Example 3: The patient, a woman, was transferred to the emergency department of our hospital at 4:30 a.m. from a rural health center for two episodes of abdominal pain and diarrhea.

The patient was in pain. At that time, the patient was in pain, and the nurse on duty checked her health center medical

record and found that the diagnosis was diarrhea, but she did not find that her blood pressure was 80/50 mm-

Hg as indicated in the lower right corner of the medical record, and she did not have her vital signs monitored in time.

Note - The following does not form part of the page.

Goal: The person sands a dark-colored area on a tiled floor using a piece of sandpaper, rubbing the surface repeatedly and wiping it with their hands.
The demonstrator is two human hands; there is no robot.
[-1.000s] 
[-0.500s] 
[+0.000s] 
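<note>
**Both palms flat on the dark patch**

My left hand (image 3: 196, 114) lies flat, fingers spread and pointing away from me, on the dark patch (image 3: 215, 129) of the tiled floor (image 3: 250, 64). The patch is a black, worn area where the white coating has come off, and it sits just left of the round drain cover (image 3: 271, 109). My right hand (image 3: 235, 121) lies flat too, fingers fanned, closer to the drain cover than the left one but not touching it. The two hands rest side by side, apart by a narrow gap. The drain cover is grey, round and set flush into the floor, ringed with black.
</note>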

In accordance with the regulations on the prevention and treatment of intestinal diseases issued by the Medical Department, all intestinal diseases are treated in the Infectious Diseases Department, so the nurse was sent to the Infectious Diseases Department by trolley. The infectious disease physician asked about the medical history and diagnosed

ectopic pregnancy. Because the physician did not notify the Department of Obstetrics and Gynecology in a timely manner, and did not send someone to escort the patient to the Department of Obstetrics and Gynecology, and asked the patient to go there on her own, while the patient was uneducated, did not understand the severity of the disease, and could not find the location of the Department of Obstetrics and Gynecology, wandering back and forth within the hospital.